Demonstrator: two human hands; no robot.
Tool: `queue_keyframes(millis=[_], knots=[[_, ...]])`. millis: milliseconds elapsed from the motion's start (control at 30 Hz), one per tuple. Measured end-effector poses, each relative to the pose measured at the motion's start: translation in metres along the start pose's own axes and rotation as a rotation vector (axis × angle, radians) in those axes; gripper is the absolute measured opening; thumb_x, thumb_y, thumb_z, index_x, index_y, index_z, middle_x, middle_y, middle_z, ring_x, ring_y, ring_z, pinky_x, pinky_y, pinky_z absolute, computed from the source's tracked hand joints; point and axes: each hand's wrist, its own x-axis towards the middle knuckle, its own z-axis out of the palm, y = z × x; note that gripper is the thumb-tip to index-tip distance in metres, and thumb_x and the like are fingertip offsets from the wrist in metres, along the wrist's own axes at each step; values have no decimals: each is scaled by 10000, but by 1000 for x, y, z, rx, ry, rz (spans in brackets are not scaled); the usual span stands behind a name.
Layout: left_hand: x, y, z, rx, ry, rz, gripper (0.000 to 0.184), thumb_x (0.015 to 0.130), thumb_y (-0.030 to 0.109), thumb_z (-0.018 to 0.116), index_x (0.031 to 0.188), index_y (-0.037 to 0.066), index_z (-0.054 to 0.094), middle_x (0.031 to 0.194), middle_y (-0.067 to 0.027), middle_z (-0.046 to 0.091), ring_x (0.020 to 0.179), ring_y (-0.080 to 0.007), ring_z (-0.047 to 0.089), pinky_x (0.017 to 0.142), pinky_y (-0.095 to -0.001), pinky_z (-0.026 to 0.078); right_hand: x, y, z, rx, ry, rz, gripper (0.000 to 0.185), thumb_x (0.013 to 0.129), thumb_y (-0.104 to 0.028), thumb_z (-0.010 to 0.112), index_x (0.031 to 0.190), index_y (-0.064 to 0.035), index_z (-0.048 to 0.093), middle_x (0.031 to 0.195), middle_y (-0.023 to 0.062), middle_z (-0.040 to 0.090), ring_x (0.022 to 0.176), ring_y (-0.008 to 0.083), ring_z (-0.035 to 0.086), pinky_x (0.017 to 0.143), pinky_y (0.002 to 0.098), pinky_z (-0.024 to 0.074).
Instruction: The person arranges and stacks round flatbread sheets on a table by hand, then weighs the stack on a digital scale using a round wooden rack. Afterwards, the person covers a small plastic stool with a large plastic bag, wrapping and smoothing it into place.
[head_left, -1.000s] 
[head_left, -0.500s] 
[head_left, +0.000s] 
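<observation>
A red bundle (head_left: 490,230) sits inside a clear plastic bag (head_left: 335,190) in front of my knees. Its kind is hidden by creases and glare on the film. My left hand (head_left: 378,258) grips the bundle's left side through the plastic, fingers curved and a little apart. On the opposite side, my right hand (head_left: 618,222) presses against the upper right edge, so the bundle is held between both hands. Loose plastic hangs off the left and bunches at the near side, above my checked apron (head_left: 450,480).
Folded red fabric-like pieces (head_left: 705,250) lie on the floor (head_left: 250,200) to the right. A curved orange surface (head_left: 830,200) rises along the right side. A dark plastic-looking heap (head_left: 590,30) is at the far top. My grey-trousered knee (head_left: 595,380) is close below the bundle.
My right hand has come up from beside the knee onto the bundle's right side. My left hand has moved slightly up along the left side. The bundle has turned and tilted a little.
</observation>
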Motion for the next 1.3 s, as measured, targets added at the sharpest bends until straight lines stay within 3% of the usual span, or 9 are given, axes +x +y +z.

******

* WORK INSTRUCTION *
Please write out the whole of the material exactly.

* ANSWER TO THE EXERCISE *
Demonstrator: two human hands; no robot.
Tool: `queue_keyframes(millis=[_], knots=[[_, ...]])`. millis: milliseconds elapsed from the motion's start (control at 30 Hz), one per tuple. Measured end-effector poses, each relative to the pose measured at the motion's start: translation in metres along the start pose's own axes and rotation as a rotation vector (axis × angle, radians) in those axes; gripper is the absolute measured opening; thumb_x, thumb_y, thumb_z, index_x, index_y, index_z, middle_x, middle_y, middle_z, ring_x, ring_y, ring_z, pinky_x, pinky_y, pinky_z absolute, computed from the source's tracked hand joints; point and axes: each hand's wrist, its own x-axis towards the middle knuckle, its own z-axis out of the palm, y = z × x; note that gripper is the thumb-tip to index-tip distance in metres, and thumb_x and the like are fingertip offsets from the wrist in metres, along the wrist's own axes at each step; values have no decimals: each is scaled by 10000, but by 1000 for x, y, z, rx, ry, rz (spans in brackets are not scaled); the usual span stands behind a name.
Layout: left_hand: x, y, z, rx, ry, rz, gripper (0.000 to 0.184), thumb_x (0.015 to 0.130), thumb_y (-0.030 to 0.109), thumb_z (-0.018 to 0.116), index_x (0.031 to 0.188), index_y (-0.037 to 0.066), index_z (-0.054 to 0.094), middle_x (0.031 to 0.194), middle_y (-0.067 to 0.027), middle_z (-0.046 to 0.091), ring_x (0.020 to 0.179), ring_y (-0.080 to 0.007), ring_z (-0.047 to 0.089), pinky_x (0.017 to 0.142), pinky_y (-0.095 to -0.001), pinky_z (-0.026 to 0.078); right_hand: x, y, z, rx, ry, rz, gripper (0.000 to 0.185), thumb_x (0.013 to 0.129), thumb_y (-0.104 to 0.028), thumb_z (-0.010 to 0.112), index_x (0.031 to 0.190), index_y (-0.064 to 0.035), index_z (-0.048 to 0.093), middle_x (0.031 to 0.195), middle_y (-0.023 to 0.062), middle_z (-0.040 to 0.090), ring_x (0.022 to 0.176), ring_y (-0.008 to 0.083), ring_z (-0.035 to 0.086), pinky_x (0.017 to 0.143), pinky_y (0.002 to 0.098), pinky_z (-0.024 to 0.074).
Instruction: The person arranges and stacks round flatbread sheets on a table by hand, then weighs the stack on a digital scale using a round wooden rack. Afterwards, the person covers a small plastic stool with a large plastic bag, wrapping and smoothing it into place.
[head_left, -1.000s] 
[head_left, -0.500s] 
[head_left, +0.000s] 
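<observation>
A red bundle (head_left: 490,230) sits inside a clear plastic bag (head_left: 335,190) in front of my knees. Its kind is hidden by creases and glare on the film. My left hand (head_left: 378,258) grips the bundle's left side through the plastic, fingers curved and a little apart. On the opposite side, my right hand (head_left: 618,222) presses against the upper right edge, so the bundle is held between both hands. Loose plastic hangs off the left and bunches at the near side, above my checked apron (head_left: 450,480).
Folded red fabric-like pieces (head_left: 705,250) lie on the floor (head_left: 250,200) to the right. A curved orange surface (head_left: 830,200) rises along the right side. A dark plastic-looking heap (head_left: 590,30) is at the far top. My grey-trousered knee (head_left: 595,380) is close below the bundle.
My right hand has come up from beside the knee onto the bundle's right side. My left hand has moved slightly up along the left side. The bundle has turned and tilted a little.
</observation>
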Motion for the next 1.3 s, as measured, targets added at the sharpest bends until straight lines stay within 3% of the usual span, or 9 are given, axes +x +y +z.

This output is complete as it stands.